セッキ―が山の中で夢を見て、枯れ野原の中に死んだ夫を見つけて「行かないでぇー!」と叫んで目が覚めるシーン。野原のなかをヨタヨタと走るセッキ―。消えていく夫の影。一緒にバードウォッチングを楽しんだ、最愛の夫。先にいなくなってしまった夫。セッキ―は悲しみを抱えながら、それでも呑気な感じのおばさんとして日常を続けていくんだと思うと切なくいとおしい気持ちになる。バードウォッチングを楽しんで自分の心をうるおしながら、悲しみをだましだましで生きていく。セッキ―に幸あれ。
あとクワマンとユーミンが山で迷子になったイライラからお互い攻撃的になって大喧嘩に発展し、結局夜中に一緒にヤニを吸うことで仲直りするシーン。二人の大人げない感じがとても人間らしくていい。(バイト先とかにいたら嫌だけど。)二人とも年季の入った吸いっぷりで、これまでの人生遍歴をうかがわせる。「一回ブチキレ合って、また仲直り」って、なかなか大人になってから経験できることではないと思う。一服がもたらした、交わらないおばさんどうしの人生を繋ぐかけがえのないひととき。
最後に一番好きなシーン。
かなり序盤、まだ山中で迷う前、クミが水筒を取り出しツレのクワマンと一緒に飲むシーン。
クワマン「それ(水筒)なに入ってんの」
クミ「ほうじ茶(クチャクチャと何か食べながら)」
クワマン「ナァ―イス(低音)」
いかがだろうか。
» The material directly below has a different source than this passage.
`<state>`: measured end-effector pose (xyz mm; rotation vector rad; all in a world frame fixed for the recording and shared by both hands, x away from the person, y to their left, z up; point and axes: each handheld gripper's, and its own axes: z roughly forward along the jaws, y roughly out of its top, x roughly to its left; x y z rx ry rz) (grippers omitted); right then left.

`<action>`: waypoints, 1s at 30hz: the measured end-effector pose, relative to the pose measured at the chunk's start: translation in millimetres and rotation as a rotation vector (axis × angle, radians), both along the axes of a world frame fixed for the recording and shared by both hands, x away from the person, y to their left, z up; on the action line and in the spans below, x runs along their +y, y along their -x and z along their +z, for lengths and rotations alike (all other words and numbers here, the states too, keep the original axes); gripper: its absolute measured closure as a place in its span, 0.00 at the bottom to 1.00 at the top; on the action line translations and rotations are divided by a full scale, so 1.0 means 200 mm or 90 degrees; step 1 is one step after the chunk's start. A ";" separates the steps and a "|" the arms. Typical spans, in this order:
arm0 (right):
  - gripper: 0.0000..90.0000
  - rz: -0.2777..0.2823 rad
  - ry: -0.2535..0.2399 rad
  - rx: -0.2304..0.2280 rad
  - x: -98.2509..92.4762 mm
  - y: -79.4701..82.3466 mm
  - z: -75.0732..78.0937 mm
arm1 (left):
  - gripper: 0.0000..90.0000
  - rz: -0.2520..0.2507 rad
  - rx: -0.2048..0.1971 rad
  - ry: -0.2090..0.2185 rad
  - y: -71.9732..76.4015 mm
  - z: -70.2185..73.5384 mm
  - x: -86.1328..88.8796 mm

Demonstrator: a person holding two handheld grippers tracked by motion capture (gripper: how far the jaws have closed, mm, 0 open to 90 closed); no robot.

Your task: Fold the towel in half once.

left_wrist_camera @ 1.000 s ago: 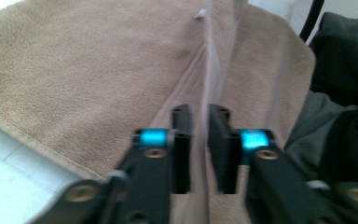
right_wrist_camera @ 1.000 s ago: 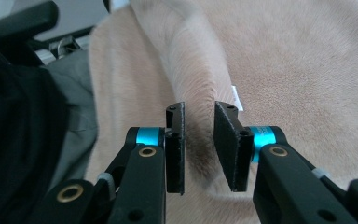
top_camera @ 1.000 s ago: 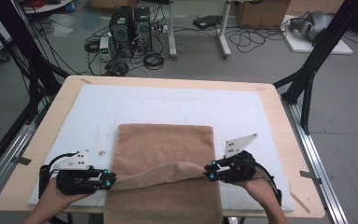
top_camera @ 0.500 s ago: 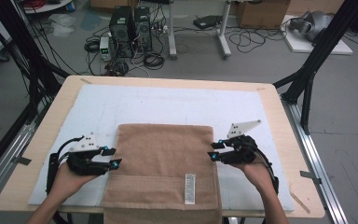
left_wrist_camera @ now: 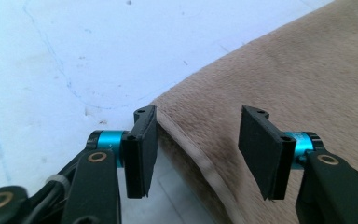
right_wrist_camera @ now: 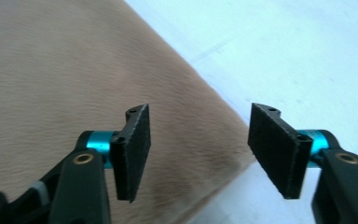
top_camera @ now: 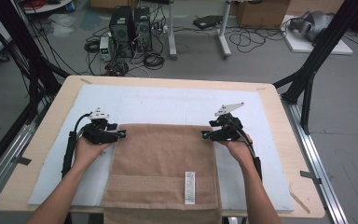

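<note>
One brown towel [top_camera: 163,168] lies flat on the white mat [top_camera: 168,105] that covers the wooden table [top_camera: 46,135]. Its far edge runs across the middle of the mat, and its near end hangs over the table's near edge, where the high view cuts it off. One white label [top_camera: 189,187] sits on the towel near that front edge; its print is too small to read.

Two grippers are in use, one per hand. The left gripper [top_camera: 120,135] is at the towel's far left corner and the right gripper [top_camera: 206,135] at its far right corner. Both point inward along the far edge.

In the left gripper view, the left gripper [left_wrist_camera: 193,144] has its jaws apart, having just been opening. The towel's hemmed corner lies below and between them, and neither pad presses on it. In the right gripper view, the right gripper [right_wrist_camera: 198,149] is likewise released, its jaws just opened, with the towel's corner lying loose beneath the gap.

The person's forearms are cut off at the bottom of the high view. On the floor beyond the table, cables and computer cases [top_camera: 130,25] are hard to make out individually.
</note>
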<state>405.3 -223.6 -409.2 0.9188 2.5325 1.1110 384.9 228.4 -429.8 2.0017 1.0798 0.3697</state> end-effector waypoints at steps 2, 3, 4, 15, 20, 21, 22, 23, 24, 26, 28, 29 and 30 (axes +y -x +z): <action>0.38 -0.018 0.007 0.010 -0.01 -0.03 -0.03 | 0.46 0.005 0.013 0.007 -0.03 -0.03 0.00; 0.38 -0.025 0.014 0.011 -0.01 -0.04 -0.05 | 0.45 0.010 0.027 0.024 -0.04 -0.05 0.00; 0.38 -0.028 0.022 0.017 -0.01 -0.05 -0.07 | 0.44 0.012 0.037 0.029 -0.05 -0.06 0.00; 0.89 0.033 0.032 0.046 0.04 -0.09 -0.09 | 0.92 0.019 0.031 0.030 -0.08 -0.05 -0.01; 0.90 0.011 0.022 0.006 0.04 -0.11 0.02 | 0.93 0.037 -0.026 0.015 -0.13 0.11 -0.03; 0.90 -0.001 0.020 -0.004 0.04 -0.12 0.07 | 0.93 0.039 -0.043 0.013 -0.15 0.16 -0.04; 0.90 -0.005 0.017 -0.015 0.04 -0.14 0.11 | 0.93 0.039 -0.050 0.007 -0.16 0.20 -0.04; 0.90 -0.010 0.016 -0.026 0.04 -0.14 0.14 | 0.93 0.040 -0.062 0.002 -0.18 0.25 -0.04; 0.90 -0.017 0.012 -0.031 0.04 -0.15 0.19 | 0.93 0.042 -0.075 0.001 -0.21 0.32 -0.03; 0.90 -0.025 -0.004 -0.055 0.03 -0.18 0.29 | 0.93 0.043 -0.102 0.002 -0.24 0.44 -0.03; 0.90 -0.031 -0.006 -0.083 0.03 -0.20 0.39 | 0.93 0.043 -0.124 0.003 -0.28 0.54 -0.04; 0.90 -0.032 -0.007 -0.088 0.03 -0.21 0.43 | 0.93 0.040 -0.136 0.000 -0.30 0.60 -0.05; 0.90 -0.038 -0.004 -0.099 0.03 -0.22 0.48 | 0.93 0.040 -0.143 -0.001 -0.31 0.63 -0.05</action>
このシーンの味わいは実際に見てほしい。
ふつう、人の水筒の中身がほうじ茶だったぐらいで「ナァ―イス」と言えるだろうか。アガれるだろうか。なんでもない水筒の中身のお茶にもちょっとした「差異」を見出し、たのしむ。これこそ、「勝手にたのしむ技術」の真骨頂ではないだろうか。
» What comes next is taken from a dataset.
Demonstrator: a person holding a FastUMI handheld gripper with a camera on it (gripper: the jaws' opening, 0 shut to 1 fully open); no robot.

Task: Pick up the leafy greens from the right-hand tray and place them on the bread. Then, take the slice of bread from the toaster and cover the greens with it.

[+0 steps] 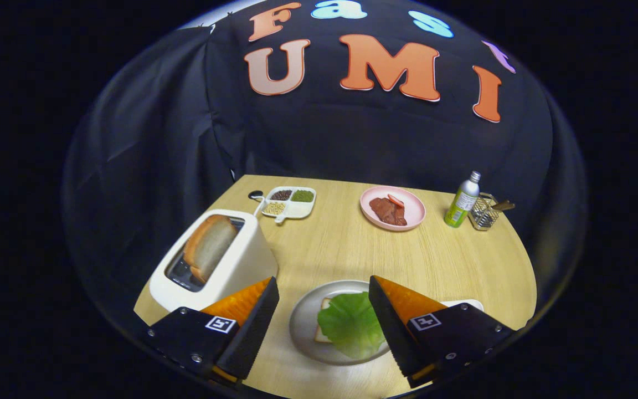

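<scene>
The leafy greens [351, 323] lie on a slice of bread [325, 320] on a grey plate [303, 321], between my two fingers and just ahead of them. My gripper [323, 316] is open above the plate with nothing held. A white toaster [216, 260] stands to the left, just beyond the left finger, with a slice of bread [209, 246] sticking up from its slot. The edge of a white tray [466, 303] peeks out behind the right finger.
At the back of the wooden table [341, 255] sit a divided white dish [290, 203] of seeds, a pink plate [392, 208] with reddish food, a green-labelled bottle [462, 200] and a wire holder [485, 211].
</scene>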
大好きなエレファントカシマシの「悲しみの果て」という曲のなかにこんな部分がある。
部屋を飾ろう
コーヒーを飲もう
花を飾ってくれよ
いつもの部屋に
乾いた心をうるおし、生きる力を取り戻させるのは、日々の暮らしにおけるほんのちょっとの「差異」である。いつものようにめぐる朝の、コーヒーの香りの微妙な違い、再現しようもない花のかぐわしさ。
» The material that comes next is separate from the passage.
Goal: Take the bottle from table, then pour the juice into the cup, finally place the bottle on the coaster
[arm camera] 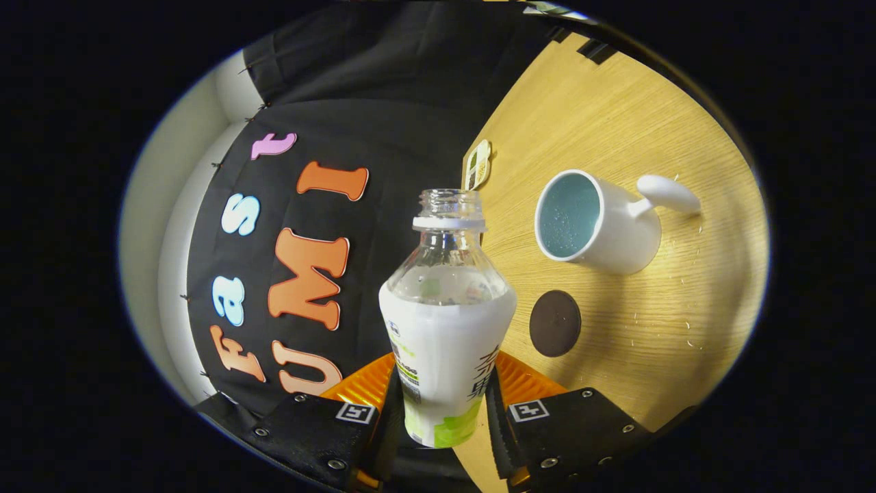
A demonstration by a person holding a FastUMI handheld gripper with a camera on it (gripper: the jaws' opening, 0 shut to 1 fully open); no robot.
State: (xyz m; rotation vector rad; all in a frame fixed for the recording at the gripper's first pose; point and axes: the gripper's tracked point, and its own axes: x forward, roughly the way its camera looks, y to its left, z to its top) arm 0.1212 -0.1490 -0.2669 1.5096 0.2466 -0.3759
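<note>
Wood table (616, 123), 1 bottle (445, 329) gripped, 1 cup (602, 226), 1 coaster (555, 322)

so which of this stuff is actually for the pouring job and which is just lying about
For the job:
- bottle, uncapped, clamped between the gripper fingers
- white cup
- dark round coaster

Lying about:
- small card at the table edge

You've got one bottle (445, 335) pinched between the two fingers (390, 411) of one gripper (443, 411), one cup (592, 222), one coaster (555, 323), one table (616, 116)
</note>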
しかしおばさんくらいのたのしむ達人になると「コーヒーを飲もう」でなくてもよく「ほうじ茶を飲もう」でもいいのだ。充分アガれるのだ。もっとエスカレートすると「お白湯でも飲みましょ」になるかもしれない。そこまで来たらもう怖いものなしである。何もかもが輝いて手を振るだろう。
『滝を見にいく』、おばさんの群像劇として素晴らしいうえに、今後の人生の指針まで与えてくれた。
わたしは今後ものすごいはやさで歳をとるけれど、目指すところはただ一つ。
シラフでほうじ茶でテンションを上げられるおばさんになることである。